I know how health departments work. There is a mass of statistics and figures. They look at everything upside down four or five times. The proposal goes round and round departments for months and months, so they have figures. At the end of the day they add up all the figures and say, "Equals significant" or "Equals broadly neutral". There should have been a figure. There is no figure and I am still dissatisfied. I am inclined to test the opinion of the Committee on Amendment No. 1.

The Deputy Chairman of Committees (Lord Airedale)

The Question is that Amendment No. 1 shall be agreed to. As many of that opinion will say, "Content"? To the contrary, "Not-Content"? I think the Contents have it.

Lord Northfield

Not-Content.

The Deputy Chairman of Committees

I collected the voices and it seemed that the "Contents" have it.

Amendment agreed to accordingly.

[Amendment No. 2 not moved.]

Lord Stallard moved Amendment No. 3: Page 1, line 24, at end insert ("and within the prescribed time limits")

The noble Lord said: I beg to move.

11.11 p.m.

On Question, Whether the said amendment (No. 3) shall be agreed to?

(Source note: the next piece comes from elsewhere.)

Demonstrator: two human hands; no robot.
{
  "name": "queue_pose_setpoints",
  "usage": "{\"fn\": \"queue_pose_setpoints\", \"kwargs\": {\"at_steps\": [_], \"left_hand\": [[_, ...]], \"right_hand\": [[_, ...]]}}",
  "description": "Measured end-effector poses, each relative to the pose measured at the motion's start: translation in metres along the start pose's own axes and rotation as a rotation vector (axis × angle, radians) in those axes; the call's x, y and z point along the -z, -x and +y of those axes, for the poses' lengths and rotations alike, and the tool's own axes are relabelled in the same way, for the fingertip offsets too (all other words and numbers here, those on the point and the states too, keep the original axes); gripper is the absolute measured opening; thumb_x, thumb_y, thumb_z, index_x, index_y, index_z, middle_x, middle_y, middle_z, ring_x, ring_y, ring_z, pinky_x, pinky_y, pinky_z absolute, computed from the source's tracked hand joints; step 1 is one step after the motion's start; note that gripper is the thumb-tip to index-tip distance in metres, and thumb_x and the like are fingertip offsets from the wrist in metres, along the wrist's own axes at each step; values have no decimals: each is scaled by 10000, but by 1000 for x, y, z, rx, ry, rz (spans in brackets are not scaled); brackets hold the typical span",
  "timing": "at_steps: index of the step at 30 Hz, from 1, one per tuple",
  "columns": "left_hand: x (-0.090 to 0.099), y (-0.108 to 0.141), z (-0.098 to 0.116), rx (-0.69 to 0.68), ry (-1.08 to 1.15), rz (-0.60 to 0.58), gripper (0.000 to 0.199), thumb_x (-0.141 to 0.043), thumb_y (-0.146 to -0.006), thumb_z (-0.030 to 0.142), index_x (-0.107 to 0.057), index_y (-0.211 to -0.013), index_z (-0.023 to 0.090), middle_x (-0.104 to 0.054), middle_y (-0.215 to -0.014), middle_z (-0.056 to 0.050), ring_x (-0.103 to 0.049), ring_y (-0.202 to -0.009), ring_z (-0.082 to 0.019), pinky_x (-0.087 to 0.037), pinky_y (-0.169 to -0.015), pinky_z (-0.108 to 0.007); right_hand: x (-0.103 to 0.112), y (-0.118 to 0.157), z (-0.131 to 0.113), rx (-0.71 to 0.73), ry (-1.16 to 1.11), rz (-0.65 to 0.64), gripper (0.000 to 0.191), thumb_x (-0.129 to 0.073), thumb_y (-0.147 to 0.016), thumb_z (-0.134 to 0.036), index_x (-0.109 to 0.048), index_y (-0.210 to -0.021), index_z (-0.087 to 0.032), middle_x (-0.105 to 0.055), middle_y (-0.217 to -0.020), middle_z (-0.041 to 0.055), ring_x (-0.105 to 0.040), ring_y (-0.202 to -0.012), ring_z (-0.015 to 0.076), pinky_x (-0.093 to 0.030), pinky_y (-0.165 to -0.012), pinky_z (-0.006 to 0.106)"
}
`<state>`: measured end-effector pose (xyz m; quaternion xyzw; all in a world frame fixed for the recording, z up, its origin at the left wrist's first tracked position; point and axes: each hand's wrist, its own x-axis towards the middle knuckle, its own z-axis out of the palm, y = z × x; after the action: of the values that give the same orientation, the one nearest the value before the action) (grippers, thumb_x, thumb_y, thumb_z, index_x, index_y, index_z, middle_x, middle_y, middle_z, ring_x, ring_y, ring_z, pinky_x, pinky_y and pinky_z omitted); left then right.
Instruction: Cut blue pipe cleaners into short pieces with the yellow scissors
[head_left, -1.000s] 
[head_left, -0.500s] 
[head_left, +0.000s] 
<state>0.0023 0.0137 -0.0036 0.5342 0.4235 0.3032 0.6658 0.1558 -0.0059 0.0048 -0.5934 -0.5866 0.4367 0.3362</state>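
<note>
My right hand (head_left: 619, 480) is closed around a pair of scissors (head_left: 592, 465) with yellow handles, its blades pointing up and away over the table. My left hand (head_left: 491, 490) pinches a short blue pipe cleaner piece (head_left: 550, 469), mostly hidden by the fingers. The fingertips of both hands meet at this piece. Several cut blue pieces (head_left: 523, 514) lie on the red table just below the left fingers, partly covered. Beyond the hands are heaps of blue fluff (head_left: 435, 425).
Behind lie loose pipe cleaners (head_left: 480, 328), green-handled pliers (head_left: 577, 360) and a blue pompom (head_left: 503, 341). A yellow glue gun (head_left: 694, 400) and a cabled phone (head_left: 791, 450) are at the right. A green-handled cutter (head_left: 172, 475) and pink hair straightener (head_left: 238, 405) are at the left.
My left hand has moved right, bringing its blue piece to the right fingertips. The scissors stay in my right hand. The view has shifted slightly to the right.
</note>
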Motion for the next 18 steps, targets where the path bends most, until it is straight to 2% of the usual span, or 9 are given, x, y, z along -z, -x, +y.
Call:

Their Lordships divided: Contents, 2; Not-Contents, 2.

DIVISION NO. 1
CONTENTS
McIntosh of Haringey, L. [Teller.]
Stallard, L. [Teller.]
NOT-CONTENTS
Hacking, L. [Teller.]
Northfield, L. [Teller]

11.22 p.m.

The Deputy Chairman of Committees

As it appears that fewer than 30 Lords have voted, in accordance with Standing Order No. 5 I declare the Question not decided, and the further proceedings on the Bill stand adjourned.

House resumed.

House adjourned at twenty-four minutes past eleven o'clock.